We're looking for someone who has:

  • A Bachelor’s degree in a technical field, or equivalent practical experience
  • 5+ years experience with modern, cloud deployments (kubernetes, docker, microservices)
  • 5+ years of experience with programming in Python, Go or C++
  • 3+ years of experience designing, analyzing, and troubleshooting distributed systems and working with Linux systems internals and administration
  • Ability to debug, optimize code, and automate routine tasks
  • Excellent communication skills

Nice to have:

  • Experience working with large-scale systems, storage, or networking
  • Experience setting, tracking and reporting on Service Level Objectives
  • Experience with at-scale load & scale validation techniques (e.g. load testing, traffic replay or shadowing)
  • Experience operating services at or above 99.9% availability
  • Experience utilizing open source tooling

The salary range for this position is $65,000 USD to $400,000 USD annually. This salary range is an estimate, and the actual salary may vary based on the Company's compensation practices.

Don’t meet every single requirement? If you’re excited about this role but your past experience doesn’t align perfectly with every qualification in the job description, we encourage you to apply anyway. You may be just the right candidate for this or other roles.

Applicants will be required to be fully vaccinated against COVID-19 upon commencing employment. Reasonable accommodations will be considered on a case-by-case basis for exemptions to this requirement in accordance with applicable federal and state law. Applicants should be aware that for external-facing roles that involve close contact with Company employees or other third parties on the Company's premises, accommodations that involve remaining unvaccinated against COVID-19 may not be deemed reasonable. The Company will engage in the interactive process on an individualized basis taking into account the particular position.

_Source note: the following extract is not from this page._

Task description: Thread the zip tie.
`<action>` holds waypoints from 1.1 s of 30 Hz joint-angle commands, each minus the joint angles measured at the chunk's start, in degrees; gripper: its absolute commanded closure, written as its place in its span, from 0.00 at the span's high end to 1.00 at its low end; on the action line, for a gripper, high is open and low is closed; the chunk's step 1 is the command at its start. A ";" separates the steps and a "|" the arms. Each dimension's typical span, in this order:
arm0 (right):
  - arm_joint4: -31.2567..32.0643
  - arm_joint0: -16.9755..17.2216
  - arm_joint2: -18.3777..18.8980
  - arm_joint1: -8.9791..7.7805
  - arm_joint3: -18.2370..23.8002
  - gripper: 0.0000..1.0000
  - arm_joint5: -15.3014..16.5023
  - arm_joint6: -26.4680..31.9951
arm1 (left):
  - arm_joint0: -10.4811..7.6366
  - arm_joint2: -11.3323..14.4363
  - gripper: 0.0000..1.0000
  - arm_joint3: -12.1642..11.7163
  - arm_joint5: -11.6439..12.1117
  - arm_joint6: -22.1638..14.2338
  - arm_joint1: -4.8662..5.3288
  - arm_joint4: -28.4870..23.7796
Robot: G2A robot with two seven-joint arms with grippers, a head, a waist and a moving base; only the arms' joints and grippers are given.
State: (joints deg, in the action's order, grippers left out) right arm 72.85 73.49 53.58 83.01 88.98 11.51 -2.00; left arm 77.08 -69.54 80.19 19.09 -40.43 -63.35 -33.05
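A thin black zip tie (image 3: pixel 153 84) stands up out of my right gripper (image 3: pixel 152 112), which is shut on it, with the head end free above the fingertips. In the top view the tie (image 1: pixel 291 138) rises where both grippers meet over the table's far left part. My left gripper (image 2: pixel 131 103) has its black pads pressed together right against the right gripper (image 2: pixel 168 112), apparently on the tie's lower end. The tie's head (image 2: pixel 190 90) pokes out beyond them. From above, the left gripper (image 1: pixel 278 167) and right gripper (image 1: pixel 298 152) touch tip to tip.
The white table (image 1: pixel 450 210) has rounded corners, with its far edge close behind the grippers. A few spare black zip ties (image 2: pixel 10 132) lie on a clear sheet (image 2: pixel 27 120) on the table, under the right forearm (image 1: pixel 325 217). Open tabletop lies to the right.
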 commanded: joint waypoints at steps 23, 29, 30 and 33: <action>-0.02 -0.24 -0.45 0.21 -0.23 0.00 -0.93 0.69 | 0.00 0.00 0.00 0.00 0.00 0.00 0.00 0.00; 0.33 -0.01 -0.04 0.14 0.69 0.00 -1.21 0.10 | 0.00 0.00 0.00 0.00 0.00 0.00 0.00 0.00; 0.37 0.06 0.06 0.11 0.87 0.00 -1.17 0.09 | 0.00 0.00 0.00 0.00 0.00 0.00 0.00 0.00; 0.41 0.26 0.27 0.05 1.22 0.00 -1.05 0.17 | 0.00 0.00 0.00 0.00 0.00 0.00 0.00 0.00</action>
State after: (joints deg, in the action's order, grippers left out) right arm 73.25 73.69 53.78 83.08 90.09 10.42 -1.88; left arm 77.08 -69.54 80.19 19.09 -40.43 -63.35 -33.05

Applied Intuition is an equal opportunity employer and federal contractor or subcontractor. Consequently, the parties agree that, as applicable, they will abide by the requirements of 41 CFR 60-1.4(a), 41 CFR 60-300.5(a) and 41 CFR 60-741.5(a) and that these laws are incorporated herein by reference. These regulations prohibit discrimination against qualified individuals based on their status as protected veterans or individuals with disabilities, and prohibit discrimination against all individuals based on their race, color, religion, sex, sexual orientation, gender identity or national origin. These regulations require that covered prime contractors and subcontractors take affirmative action to employ and advance in employment individuals without regard to race, color, religion, sex, sexual orientation, gender identity, national origin, protected veteran status or disability. The parties also agree that, as applicable, they will abide by the requirements of Executive Order 13496 (29 CFR Part 471, Appendix A to Subpart A), relating to the notice of employee rights under federal labor laws.